Instructions to follow
Could you write out all of the data again, word for word?

---+---

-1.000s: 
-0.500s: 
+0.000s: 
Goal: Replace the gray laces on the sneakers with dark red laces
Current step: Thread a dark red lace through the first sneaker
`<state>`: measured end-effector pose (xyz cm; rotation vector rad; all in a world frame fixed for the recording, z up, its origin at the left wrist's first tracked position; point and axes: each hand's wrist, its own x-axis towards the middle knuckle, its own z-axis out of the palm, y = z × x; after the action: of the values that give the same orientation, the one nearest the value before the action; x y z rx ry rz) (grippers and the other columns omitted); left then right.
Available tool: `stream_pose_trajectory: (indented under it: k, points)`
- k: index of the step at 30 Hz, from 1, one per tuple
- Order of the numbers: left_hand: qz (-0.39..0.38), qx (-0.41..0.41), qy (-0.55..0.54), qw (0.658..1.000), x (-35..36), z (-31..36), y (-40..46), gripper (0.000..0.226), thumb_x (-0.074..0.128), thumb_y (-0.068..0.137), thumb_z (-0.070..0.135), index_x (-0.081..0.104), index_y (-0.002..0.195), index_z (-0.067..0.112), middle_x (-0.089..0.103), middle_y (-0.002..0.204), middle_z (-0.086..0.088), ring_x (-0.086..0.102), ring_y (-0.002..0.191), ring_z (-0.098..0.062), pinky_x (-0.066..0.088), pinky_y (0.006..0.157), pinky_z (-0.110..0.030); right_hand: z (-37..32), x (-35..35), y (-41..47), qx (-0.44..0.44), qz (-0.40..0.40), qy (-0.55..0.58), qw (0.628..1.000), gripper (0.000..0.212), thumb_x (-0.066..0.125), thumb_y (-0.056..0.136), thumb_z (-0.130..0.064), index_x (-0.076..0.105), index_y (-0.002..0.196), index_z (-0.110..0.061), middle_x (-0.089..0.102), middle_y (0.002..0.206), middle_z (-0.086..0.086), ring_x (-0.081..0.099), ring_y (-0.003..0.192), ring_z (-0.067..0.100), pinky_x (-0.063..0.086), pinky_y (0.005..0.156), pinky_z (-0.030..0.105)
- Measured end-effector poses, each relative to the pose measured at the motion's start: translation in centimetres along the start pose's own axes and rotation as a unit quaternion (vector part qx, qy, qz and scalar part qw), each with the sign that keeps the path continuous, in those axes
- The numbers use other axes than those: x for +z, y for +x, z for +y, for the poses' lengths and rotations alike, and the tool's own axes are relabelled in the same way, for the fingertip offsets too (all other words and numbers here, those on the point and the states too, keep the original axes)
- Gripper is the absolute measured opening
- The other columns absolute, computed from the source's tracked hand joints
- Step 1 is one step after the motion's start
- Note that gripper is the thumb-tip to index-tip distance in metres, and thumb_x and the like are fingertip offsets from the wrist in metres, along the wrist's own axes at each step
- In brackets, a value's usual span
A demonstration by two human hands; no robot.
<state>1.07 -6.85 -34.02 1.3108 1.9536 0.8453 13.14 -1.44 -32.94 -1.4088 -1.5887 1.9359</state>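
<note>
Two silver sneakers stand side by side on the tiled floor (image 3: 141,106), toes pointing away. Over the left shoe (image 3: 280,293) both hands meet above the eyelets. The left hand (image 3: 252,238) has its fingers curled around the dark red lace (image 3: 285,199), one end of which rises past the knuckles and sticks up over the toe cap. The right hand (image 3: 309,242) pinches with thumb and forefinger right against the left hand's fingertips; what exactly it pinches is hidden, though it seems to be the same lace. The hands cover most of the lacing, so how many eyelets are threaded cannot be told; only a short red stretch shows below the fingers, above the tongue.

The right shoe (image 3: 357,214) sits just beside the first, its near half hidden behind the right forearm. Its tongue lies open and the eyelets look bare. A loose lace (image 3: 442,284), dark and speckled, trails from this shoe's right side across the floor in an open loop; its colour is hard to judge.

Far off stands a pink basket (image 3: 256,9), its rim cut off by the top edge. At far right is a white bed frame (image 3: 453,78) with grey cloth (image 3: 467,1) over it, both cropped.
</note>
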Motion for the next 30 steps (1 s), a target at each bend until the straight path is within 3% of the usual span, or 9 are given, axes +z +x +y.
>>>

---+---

The answer
-1.000s: 
-0.500s: 
+0.000s: 
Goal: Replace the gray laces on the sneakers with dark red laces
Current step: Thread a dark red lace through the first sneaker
`<state>`: measured end-effector pose (xyz cm; rotation vector rad; all in a world frame fixed for the recording, z up, its origin at the left wrist's first tracked position; point and axes: each hand's wrist, its own x-axis towards the middle knuckle, its own z-axis out of the palm, y = z × x; after the action: of the values that give the same orientation, the one nearest the value before the action; x y z rx ry rz) (grippers and the other columns omitted); left then right.
Available tool: `stream_pose_trajectory: (indented under it: k, points)`
- k: index of the step at 30 Hz, from 1, one per tuple
- Order of the numbers: left_hand: qz (-0.39..0.38), qx (-0.41..0.41), qy (-0.55..0.54), qw (0.658..1.000), x (-35..36), z (-31..36), y (-40..46), gripper (0.000..0.226), thumb_x (-0.074..0.128), thumb_y (-0.068..0.137), thumb_z (-0.070..0.135), index_x (-0.081..0.104), index_y (-0.002..0.195), index_z (-0.067..0.112), middle_x (-0.089..0.103), middle_y (-0.002..0.204), middle_z (-0.086..0.088), ring_x (-0.086..0.102), ring_y (-0.002..0.191), ring_z (-0.098..0.062), pinky_x (-0.066..0.088), pinky_y (0.006..0.157), pinky_z (-0.110..0.030); right_hand: z (-37..32), x (-35..35), y (-41..47), qx (-0.44..0.44), qz (-0.40..0.40), qy (-0.55..0.58), qw (0.628..1.000), gripper (0.000..0.212), thumb_x (-0.066..0.125), thumb_y (-0.056..0.136), thumb_z (-0.130..0.064), index_x (-0.076..0.105), index_y (-0.002..0.196), index_z (-0.110..0.061), middle_x (-0.089..0.102), middle_y (0.002..0.206), middle_z (-0.086..0.086), ring_x (-0.081..0.099), ring_y (-0.003..0.192), ring_z (-0.067..0.100), pinky_x (-0.063..0.086), pinky_y (0.005..0.156), pinky_z (-0.030..0.105)
- Measured end-effector poses, each relative to the pose measured at the motion's start: translation in centimetres along the start pose's own axes and rotation as a unit quaternion (vector part qx, qy, qz and scalar part qw), each with the sign that keeps the path continuous, in those axes
- The numbers use other axes than those: x for +z, y for +x, z for +y, for the poses' lengths and rotations alike, and the tool's own axes are relabelled in the same way, for the fingertip offsets too (all other words and numbers here, those on the point and the states too, keep the original axes)
- Gripper is the absolute measured opening
- The other columns absolute, computed from the source's tracked hand joints
- Step 1 is one step after the motion's start
- Note that gripper is the thumb-tip to index-tip distance in metres, and thumb_x and the like are fingertip offsets from the wrist in metres, along the wrist's own axes at each step
- In brackets, a value's usual span
A demonstration by two human hands; no robot.
<state>1.07 -6.85 -34.02 1.3108 1.9536 0.8453 13.14 -1.44 -32.94 -1.4088 -1.5887 1.9359</state>
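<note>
Two silver sneakers stand side by side on the tiled floor (image 3: 141,106), toes pointing away. Over the left shoe (image 3: 280,293) both hands meet above the eyelets. The left hand (image 3: 252,238) has its fingers curled around the dark red lace (image 3: 285,199), one end of which rises past the knuckles and sticks up over the toe cap. The right hand (image 3: 309,242) pinches with thumb and forefinger right against the left hand's fingertips; what exactly it pinches is hidden, though it seems to be the same lace. The hands cover most of the lacing, so how many eyelets are threaded cannot be told; only a short red stretch shows below the fingers, above the tongue.

The right shoe (image 3: 357,214) sits just beside the first, its near half hidden behind the right forearm. Its tongue lies open and the eyelets look bare. A loose lace (image 3: 442,284), dark and speckled, trails from this shoe's right side across the floor in an open loop; its colour is hard to judge.

Far off stands a pink basket (image 3: 256,9), its rim cut off by the top edge. At far right is a white bed frame (image 3: 453,78) with grey cloth (image 3: 467,1) over it, both cropped.
</note>
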Motion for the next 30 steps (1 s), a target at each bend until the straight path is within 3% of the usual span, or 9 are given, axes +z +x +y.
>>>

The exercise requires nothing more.